LightReader

Chapter 7 - Bab 6 — Hujan yang Tak Lagi Sama

Hujan datang lagi, tapi berbeda.

Bukan hujan yang hangat dan menenangkan seperti dulu, melainkan deras, dingin, dan menusuk tulang.

Liam berdiri di depan jendela kamarnya, menatap tetesan yang menghantam kaca dengan ritme yang tak menentu.

Hatinya terasa berat. Ada rasa yang ia kenal, tapi tak pernah ingin ia rasakan lagi.

> “Kau datang lagi, hujan…”

gumamnya pelan, suaranya hampir tenggelam oleh deru angin.

“Kenapa selalu datang saat aku ingin menenangkan diri?”

Di tangannya, ada secarik kertas dari Zahra—pesan terakhirnya beberapa hari lalu:

> “Aku cuma butuh waktu buat tenang. Kau gak perlu cemas. Aku masih suka hujan.”

Liam mengulang baca pesan itu berulang kali, mencoba menahan rasa cemas yang menggerogoti hatinya. Namun malam itu, ketenangan yang biasanya ia rasakan saat hujan hilang begitu saja.

---

Suara langkah berat terdengar di luar. Liam menoleh.

Bayangan besar muncul di tengah halaman rumah—entitas yang tak pernah ia bayangkan akan menemuinya: Dewa Penghapus.

Cahaya di sekeliling makhluk itu berpendar gelap, menelan semua warna dari dunia sekitar. Tanpa suara, ia bergerak seperti bayangan yang menembus realitas.

> “Liam,” suara itu datang, dingin dan kosong, “semua yang kau cintai harus pergi. Termasuk dia.”

Liam menelan ludah.

> “Zahra…!”

Ia berlari keluar, tapi langkahnya terasa berat, dunia seperti menolak tubuhnya.

Dewa Penghapus mengangkat satu tangan, dan seketika, rumah, taman, bahkan udara di sekitarnya seperti dilenyapkan.

Dalam sekejap, sosok Zahra yang sedang menunggu di taman diambil dari dunia itu. Hanya tangan Liam yang sempat menyentuh secercah kain dari seragamnya sebelum hilang dalam kehampaan.

> “Zahra… jangan…!” teriak Liam, suaranya pecah.

Hanya ada sunyi.
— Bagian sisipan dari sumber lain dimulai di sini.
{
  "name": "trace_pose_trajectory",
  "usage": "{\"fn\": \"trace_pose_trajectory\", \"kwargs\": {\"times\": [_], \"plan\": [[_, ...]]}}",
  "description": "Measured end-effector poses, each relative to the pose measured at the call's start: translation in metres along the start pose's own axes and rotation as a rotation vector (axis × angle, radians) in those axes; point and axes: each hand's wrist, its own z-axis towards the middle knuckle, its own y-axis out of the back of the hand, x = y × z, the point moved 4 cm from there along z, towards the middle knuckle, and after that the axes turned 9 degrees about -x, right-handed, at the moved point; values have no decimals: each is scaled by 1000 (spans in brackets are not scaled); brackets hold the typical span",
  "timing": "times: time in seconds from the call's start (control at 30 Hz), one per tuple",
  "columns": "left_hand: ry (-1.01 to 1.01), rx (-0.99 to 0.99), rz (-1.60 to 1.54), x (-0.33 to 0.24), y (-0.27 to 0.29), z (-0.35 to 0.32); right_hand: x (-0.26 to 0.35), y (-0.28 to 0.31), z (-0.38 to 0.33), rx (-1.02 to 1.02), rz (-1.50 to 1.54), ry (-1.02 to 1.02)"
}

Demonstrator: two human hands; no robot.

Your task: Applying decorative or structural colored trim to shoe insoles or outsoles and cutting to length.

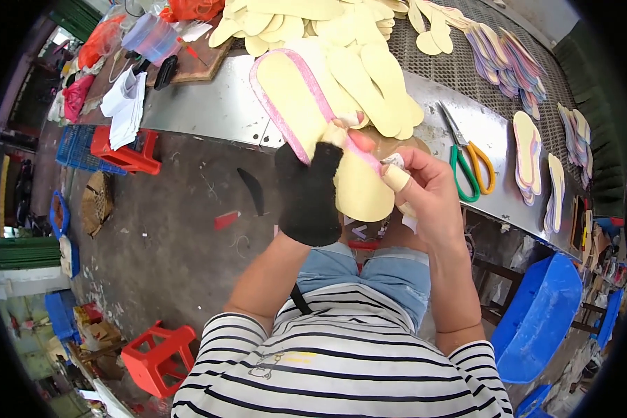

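Starting at the far left, I have a blue plastic crate [76,150] on the floor [188,251], with a red stool [127,148] just beside it and a second red stool [159,359] well apart, nearer the person. Above the first stool I see white sheets [124,104] draped over the front edge of the metal worktop [195,104], and behind them stands a clear bluish tub [152,38]. Near the middle I find the yellow insole [285,87] with a pink edge, raised in front of the worktop and tilted, its wide end up and to the left, its narrower end down by the person's lap. The left hand [310,188], in a black covering with the fingertips bare, has its grip closed around the insole's middle. Behind it I see a pile of yellow insoles [380,80] spread over the worktop, many overlapping. Next comes the right hand [432,188], its thumb wrapped in something pale; its grip is narrow, thumb and fingers together at the pink edge near the insole's lower end. Just right of that hand, scissors [475,157] with one green and one orange handle lie partly open. Beyond them I have a small stack of edged insoles [527,153], and below the worktop a blue basin [540,317] at the right.
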Motion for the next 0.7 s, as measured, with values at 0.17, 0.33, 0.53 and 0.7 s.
{"fn": "trace_pose_trajectory", "kwargs": {"times": [0.17,0.33,0.53,0.7], "plan": [[149,232,396,20,21,9,-6,12,2,199,-62,-143],[550,515,-89,-1,46,9,2,85,43,-128,-730,348],[700,632,-948,-26,38,-20,18,147,25,-412,-1638,430],[619,277,-470,6,19,-21,5,170,20,-482,-1581,277]]}}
Sunyi yang lebih menakutkan daripada hujan badai.

---

Liam jatuh berlutut di tanah basah.

Ia menatap ke arah taman yang kosong, pohon besar di tengahnya sekarang hanya bayangan suram.

Air matanya bercampur dengan hujan, tapi ia tidak merasakan dinginnya air itu—hanya kehampaan yang mencekam.

> “Kenapa… kenapa kau ambil dia?” gumamnya pada dunia yang seolah membeku.

“Aku… aku tidak bisa… melindunginya…”

Hatinya pecah berkeping-keping.

Segala kenangan yang mereka bangun—tawa di atap sekolah, janji di bawah pohon, payung kecil saat hujan—datang dalam kilatan. Tapi kilatan itu justru membuat rasa sakitnya semakin tajam.

Liam menutup mata, merasakan setiap momen itu, setiap janji, setiap senyum yang kini hilang dari dunianya.

> “Kalau ini dunia, kalau ini realitas…”

gumamnya lirih.

“Aku akan menulis ulang semuanya.”

Sekilas, secercah cahaya muncul di dadanya—tidak dari dunia, tapi dari ingatan, dari hati yang menolak menyerah.

Ia menggenggam tangan kosongnya, membayangkan Zahra di sisinya.

> “Aku akan menemukanmu… di dunia apapun, di realitas apapun.”

Hujan tetap turun, tapi Liam tidak lagi menatapnya dengan ketakutan.

Ia menatapnya dengan tekad—tekad yang lahir dari kehilangan, tapi juga dari kenangan dan cinta yang abadi.

---

Malam itu, Liam duduk di bawah pohon tua yang sama di taman mereka dulu, sendirian.

Angin membawa aroma tanah basah dan daun yang gugur, mengingatkannya pada tangan Zahra yang selalu menggenggam tangannya.

Ia menutup mata, menghela napas panjang, dan untuk pertama kalinya sejak kehilangan, ia mulai merancang sesuatu: realitas baru.

Bukan hanya untuk dirinya, tapi untuk semua yang pernah ia cintai—Zahra, tawa mereka, bahkan dunia yang dulu penuh warna.

> “Aku akan menulis ulang realitas…” gumam Liam.

“Dan kau akan kembali padaku.”

Di luar, hujan tetap turun deras.

Tapi di dalam hati Liam, ada secercah cahaya yang mulai bersinar, lebih kuat dari hujan sekalipun.